**TASK DESCRIPTION**: Search the entries below. Return every line that has "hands" in it.
*** Opening SOURCE DATA ***
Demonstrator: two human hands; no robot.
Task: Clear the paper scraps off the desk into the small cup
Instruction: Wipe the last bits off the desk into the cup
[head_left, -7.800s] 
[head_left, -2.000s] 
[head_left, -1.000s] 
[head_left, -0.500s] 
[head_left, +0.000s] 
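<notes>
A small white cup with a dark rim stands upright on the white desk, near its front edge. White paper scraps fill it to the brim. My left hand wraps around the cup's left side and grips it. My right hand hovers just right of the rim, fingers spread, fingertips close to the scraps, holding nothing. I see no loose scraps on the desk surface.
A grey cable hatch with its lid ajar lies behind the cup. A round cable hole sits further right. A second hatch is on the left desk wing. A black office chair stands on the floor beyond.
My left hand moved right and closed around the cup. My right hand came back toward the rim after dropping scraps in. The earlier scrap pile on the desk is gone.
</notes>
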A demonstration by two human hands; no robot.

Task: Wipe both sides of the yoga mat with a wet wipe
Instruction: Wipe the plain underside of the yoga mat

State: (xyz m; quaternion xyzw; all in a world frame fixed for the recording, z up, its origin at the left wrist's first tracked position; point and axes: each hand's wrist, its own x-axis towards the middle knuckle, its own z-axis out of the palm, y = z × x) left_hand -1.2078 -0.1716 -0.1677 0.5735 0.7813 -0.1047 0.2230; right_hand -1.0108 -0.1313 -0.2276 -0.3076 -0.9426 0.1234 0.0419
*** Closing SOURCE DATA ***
**REPLY TO THE TASK**:
Demonstrator: two human hands; no robot.
A demonstration by two human hands; no robot.

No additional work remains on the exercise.